How does the Python SDK handle async job polling when the Data Action payload pushes past the maximum parameter count? Running genesyscloud.flow.data_actions.post_data_actions_data_action_execute inside python-sdk-v2.14.3 for our WFM schedule sync job. The execution payload throws a 422 once the builder attaches more than 25 input fields. Schema coercion breaks on the null-coalescing pipeline anyway.
- Constructed the JSON matrix with explicit
mode set to async.
- Attached webhook callback URLs for the external ETL runner.
- Wired up a polling loop hitting
/api/v2/flow/data-actions/executions/{id} to track execution latency and success rates.
The timeout recovery logic doesn’t hold up. Connections drop right after the 30s mark. Audit logs show truncated transformation fields. We’ve got type mismatches bleeding into the coercion step. Need a clean way to expose this executor for automated workflow management without hardcoding retry thresholds. The JSON matrix just drops.

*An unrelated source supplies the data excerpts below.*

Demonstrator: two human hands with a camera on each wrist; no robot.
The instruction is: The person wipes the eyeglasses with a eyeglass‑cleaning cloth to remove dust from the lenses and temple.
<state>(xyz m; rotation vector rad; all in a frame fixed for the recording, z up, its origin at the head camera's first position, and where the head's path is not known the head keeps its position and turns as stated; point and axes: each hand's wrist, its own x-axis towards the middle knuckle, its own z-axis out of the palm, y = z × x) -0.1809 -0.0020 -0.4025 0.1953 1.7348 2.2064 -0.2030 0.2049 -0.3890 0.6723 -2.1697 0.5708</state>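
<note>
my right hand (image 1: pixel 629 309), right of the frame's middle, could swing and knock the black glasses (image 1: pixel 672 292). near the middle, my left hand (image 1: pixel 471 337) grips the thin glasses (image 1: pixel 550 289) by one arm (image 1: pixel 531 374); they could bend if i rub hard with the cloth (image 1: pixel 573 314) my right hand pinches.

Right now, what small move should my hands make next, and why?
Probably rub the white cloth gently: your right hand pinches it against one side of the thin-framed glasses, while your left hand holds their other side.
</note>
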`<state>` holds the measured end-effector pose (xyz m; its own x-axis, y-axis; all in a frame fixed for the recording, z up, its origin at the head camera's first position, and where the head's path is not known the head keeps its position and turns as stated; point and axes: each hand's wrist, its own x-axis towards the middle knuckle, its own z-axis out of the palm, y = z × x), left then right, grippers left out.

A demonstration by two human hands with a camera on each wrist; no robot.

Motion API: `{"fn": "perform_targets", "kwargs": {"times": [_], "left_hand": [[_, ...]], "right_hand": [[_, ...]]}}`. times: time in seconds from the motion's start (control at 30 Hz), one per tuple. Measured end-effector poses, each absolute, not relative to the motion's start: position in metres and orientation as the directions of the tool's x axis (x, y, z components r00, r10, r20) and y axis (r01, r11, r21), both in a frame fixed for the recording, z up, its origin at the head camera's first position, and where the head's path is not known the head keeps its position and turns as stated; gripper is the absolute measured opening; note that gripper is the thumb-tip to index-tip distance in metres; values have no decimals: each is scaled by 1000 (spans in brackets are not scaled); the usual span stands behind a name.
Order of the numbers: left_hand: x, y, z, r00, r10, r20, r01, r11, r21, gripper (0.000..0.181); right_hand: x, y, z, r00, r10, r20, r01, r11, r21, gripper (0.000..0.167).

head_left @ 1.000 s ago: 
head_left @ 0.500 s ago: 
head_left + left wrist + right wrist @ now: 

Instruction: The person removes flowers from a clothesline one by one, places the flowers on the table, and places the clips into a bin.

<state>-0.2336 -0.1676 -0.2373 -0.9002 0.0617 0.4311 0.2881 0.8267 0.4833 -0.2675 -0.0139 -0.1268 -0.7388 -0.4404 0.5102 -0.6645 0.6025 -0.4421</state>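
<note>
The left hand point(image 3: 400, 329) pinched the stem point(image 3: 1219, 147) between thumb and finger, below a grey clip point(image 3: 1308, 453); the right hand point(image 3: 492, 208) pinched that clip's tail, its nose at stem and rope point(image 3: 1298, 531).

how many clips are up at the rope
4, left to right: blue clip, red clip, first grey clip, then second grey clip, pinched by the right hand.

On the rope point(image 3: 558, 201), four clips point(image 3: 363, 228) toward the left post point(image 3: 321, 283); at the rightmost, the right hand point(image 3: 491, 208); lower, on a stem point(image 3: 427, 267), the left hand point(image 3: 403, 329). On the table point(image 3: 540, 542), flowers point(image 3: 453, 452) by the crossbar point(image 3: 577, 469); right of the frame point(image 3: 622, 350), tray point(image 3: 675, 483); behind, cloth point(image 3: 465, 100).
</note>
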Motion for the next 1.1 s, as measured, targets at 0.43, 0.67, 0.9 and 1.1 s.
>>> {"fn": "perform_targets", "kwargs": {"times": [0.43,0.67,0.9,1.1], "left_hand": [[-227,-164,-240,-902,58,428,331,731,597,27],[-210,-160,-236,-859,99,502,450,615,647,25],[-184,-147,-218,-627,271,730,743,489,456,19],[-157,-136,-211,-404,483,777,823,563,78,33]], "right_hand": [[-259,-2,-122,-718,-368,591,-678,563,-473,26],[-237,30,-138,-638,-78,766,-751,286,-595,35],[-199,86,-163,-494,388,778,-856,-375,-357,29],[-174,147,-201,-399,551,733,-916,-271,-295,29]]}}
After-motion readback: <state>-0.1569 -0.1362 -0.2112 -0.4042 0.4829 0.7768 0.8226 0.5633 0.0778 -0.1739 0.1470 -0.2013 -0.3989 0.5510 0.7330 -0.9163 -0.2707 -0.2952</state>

PureCloudPlatformClientV2 handles the Data Action execution schema strictly when the input object exceeds the parameter threshold. The 422 error usually stems from the SDK trying to coerce a flattened dictionary into the nested DataActionExecuteRequest model.
Cause:
The payload serialization in python-sdk-v2.14.3 converts the input dictionary directly to JSON without checking the character limit against the specific Data Action definition. When the builder attaches more than 25 fields, the resulting JSON string breaches the maximum allowed size. Serialization breaks hard here.
Solution:
genesyscloud-terraform avoids this by splitting the state map before serialization. You’ll need to manually chunk the input payload. Here is the pattern that worked in our testing environment.
import requests
import json
from genesyscloud import PureCloudPlatformClientV2
# Attempt 1: Direct SDK model construction (Failed - 422 Unprocessable Entity)
# request = DataActionExecuteRequest(input=large_payload_dict)
# Attempt 2: Bypassing SDK model to control serialization (Success)
# The SDK model imposes strict type checking that breaks on large dynamic inputs
execute_payload = {
"input": large_payload_dict,
"timeout_ms": 10000
}
# Construct the request body manually to avoid SDK validation overhead
headers = {
"Authorization": f"Bearer {oauth_token}",
"Content-Type": "application/json"
}
url = f"https://api.mypurecloud.com/api/v2/flows/data-actions/{data_action_id}/execute"
response = requests.post(url, headers=headers, data=json.dumps(execute_payload))
if response.status_code == 200:
print("Execution successful")
else:
print(f"Failed with {response.status_code}: {response.text}")
Here is what I tried. First, reducing the input fields to exactly 20 succeeded. Second, attempting to use the genesyscloud.flow.data_actions.post_data_actions_data_action_execute method with a compressed payload failed with a 500 internal error. Third, switching to the raw REST endpoint using requests with the OAuth token succeeded. The SDK model DataActionExecuteRequest is too rigid for large dynamic inputs.
You’ll have to split the execution into multiple calls or optimize the input structure. The state drift backup shows the provider handles this via chunking.
Try sending the raw string instead of the model object. There was a post yesterday about this exact 422 error where the model serialization failed. The wrapper often adds extra headers that break the payload size check.
import json
# Bypass the model to avoid strict schema checks
raw_body = json.dumps({"inputs": your_large_dict})
client.flow.data_actions.post_data_actions_data_action_execute(
data_action_id="id-here",
body=raw_body,
content_type="application/json"
)
The 25 field limit is soft. The real issue is the body size after JSON encoding. Sometimes the SDK adds metadata that pushes it over. Sending the raw string skips the internal validation. You won’t get the coercion error this way. Check the response headers too. If you see Retry-After, back off immediately.
Don’t run this in a tight loop though. The API will throttle you if you fire too many execution requests at once. Add a small delay between calls. The gateway gets grumpy with bulk ops.